** Opening Provided material block **
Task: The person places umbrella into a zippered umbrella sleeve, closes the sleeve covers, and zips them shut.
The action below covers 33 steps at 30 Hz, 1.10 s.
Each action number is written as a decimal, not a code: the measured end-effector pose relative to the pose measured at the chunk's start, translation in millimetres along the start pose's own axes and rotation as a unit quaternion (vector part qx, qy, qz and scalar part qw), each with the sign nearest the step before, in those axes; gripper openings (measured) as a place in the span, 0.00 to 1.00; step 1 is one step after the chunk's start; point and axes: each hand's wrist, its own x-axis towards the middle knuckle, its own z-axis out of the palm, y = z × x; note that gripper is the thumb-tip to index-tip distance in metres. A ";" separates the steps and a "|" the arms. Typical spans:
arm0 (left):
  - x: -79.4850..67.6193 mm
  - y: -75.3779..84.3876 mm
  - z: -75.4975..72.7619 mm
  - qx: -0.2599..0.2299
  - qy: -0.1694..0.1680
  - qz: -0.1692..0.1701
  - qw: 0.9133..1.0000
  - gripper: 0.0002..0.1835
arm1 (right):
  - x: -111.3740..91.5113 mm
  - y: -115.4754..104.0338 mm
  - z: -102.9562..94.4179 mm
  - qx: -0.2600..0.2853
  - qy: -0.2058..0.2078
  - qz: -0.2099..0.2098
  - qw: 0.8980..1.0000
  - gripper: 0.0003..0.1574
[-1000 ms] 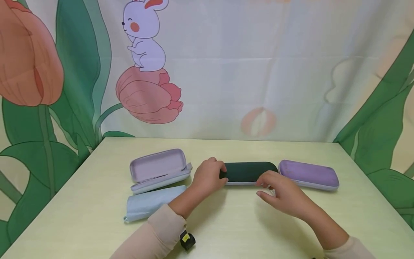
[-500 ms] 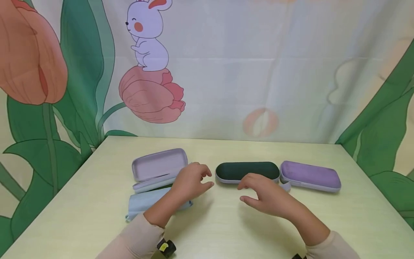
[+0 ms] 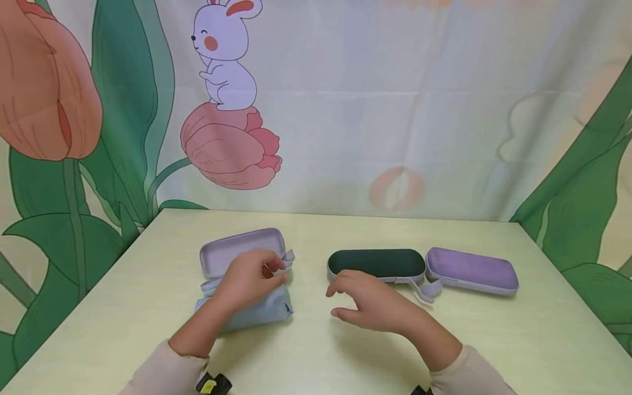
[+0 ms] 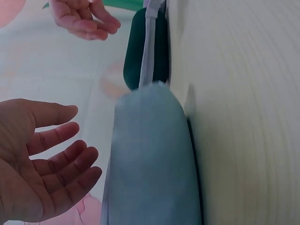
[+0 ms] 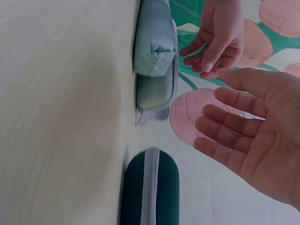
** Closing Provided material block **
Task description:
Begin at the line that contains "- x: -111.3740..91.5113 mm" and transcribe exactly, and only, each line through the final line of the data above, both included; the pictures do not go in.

Solution to the exercise:
  - x: -111.3740..91.5113 mm
  - y: -115.4754..104.0338 mm
  - z: -102.9562..94.4179 mm
  - qx: -0.2600..0.2853
  - qy: -0.2058..0.2078
  - qz: -0.2099..0.2098
  - qw: 0.8980..1.0000
  - gripper: 0.0003..0.1574
[-1000 ms] 
[-500 ms] 
[+0 ms] 
[+0 ms] 
[+0 ms] 

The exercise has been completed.